The China Southern Airlines flight CZ680, traveling from Istanbul to Beijing via Urumqi, was grounded in the Zhongchuan Airport in Lanzhou, capital of Northwest China’s Gansu province, hours after its take-off from Xinjiang’s capital of Urumqi.
The Boeing 757 took off again at around 10:45 pm at the airport after a four-hour-long security check found no explosives or any other suspected items.
An Internet user who claimed to be one of the passengers on the plane said she was not given any explanation before or after the landing.
“Without the maps app on my mobile phone, I would not even have known where I was,” said Baimifan at Sina Weibo, China’s Twitter-like microblogging website.
This incident comes amid tensions in Xinjiang and an ongoing crackdown on religious activities, including Ramadan earlier this year. According to AFP, the man allegedly responsible for the hoax is now under police custody:
Chinese police arrested a man in the restive northwestern region of Xinjiang for allegedly making a hoax threat that forced a plane into an emergency landing, state media said.

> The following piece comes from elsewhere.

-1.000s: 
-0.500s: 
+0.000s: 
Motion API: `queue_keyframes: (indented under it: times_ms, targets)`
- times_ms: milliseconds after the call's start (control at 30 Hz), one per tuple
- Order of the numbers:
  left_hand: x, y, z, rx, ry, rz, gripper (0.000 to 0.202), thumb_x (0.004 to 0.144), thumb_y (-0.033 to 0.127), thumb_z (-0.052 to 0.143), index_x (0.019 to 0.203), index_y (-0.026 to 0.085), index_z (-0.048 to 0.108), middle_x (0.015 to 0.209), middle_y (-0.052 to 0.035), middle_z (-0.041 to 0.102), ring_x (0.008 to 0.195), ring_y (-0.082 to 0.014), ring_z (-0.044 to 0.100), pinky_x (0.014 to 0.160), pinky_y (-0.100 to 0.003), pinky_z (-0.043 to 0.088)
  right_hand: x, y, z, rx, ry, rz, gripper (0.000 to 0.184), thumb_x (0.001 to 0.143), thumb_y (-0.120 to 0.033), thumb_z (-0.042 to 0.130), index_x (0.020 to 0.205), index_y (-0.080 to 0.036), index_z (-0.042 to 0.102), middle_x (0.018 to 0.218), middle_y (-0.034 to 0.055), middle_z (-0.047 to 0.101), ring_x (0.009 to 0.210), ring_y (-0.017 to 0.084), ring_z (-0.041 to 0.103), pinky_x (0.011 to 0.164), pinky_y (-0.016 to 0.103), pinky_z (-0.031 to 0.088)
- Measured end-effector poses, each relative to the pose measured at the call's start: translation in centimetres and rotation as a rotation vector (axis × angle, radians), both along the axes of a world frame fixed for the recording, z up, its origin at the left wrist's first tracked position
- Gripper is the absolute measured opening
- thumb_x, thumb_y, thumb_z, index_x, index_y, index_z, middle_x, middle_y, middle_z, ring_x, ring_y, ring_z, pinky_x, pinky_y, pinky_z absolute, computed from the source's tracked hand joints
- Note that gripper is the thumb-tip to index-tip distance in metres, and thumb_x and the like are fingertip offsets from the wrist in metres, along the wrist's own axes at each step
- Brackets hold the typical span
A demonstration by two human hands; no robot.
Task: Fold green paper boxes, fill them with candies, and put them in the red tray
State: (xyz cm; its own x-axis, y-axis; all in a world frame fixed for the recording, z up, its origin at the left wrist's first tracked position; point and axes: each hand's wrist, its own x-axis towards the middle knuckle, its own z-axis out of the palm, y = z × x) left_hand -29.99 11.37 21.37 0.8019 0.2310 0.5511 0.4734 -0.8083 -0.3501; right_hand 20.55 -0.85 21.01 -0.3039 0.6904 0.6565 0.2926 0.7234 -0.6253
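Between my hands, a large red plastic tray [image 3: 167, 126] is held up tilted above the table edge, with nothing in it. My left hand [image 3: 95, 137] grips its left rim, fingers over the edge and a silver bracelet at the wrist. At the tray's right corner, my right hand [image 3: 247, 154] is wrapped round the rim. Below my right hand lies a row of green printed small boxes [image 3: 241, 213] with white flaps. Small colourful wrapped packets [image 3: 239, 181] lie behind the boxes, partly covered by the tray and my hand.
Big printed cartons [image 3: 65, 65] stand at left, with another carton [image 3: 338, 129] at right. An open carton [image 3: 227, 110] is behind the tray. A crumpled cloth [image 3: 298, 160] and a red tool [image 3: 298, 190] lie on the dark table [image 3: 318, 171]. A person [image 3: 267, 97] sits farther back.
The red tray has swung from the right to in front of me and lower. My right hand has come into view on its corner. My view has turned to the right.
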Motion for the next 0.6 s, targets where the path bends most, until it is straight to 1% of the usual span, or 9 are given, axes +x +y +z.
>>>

The man, whose name was only given as Wang, confessed to making a “fake terrorist threat” that led to the plane landing on Monday at an airport in Lanzhou, capital of northwest Gansu province, official news agency Xinhua said, citing security officials.
Resource-rich Xinjiang is home to roughly nine million people from the mostly Muslim Uighur ethnic minority who have long been angered by what many see as government oppression.
Such incidents on Chinese planes are rare, although a year ago a plane bound for Urumqi was forced into an emergency landing after a passenger claimed there was a bomb on board.
Air China delayed two of its Beijing-bound flights to perform security checks Tuesday after it received threats shortly before they were scheduled to take off.
It did not describe the threats and said nothing abnormal was found.
The airline said on its official microblogging site that the planes were to take off from Lhasa and Nanchang.
Chinese media have reported at least four other incidents this year in which people fabricated threats — including bomb threats — against air travel for reasons such as blackmail, saving a romantic relationship, catching a flight or creating excitement.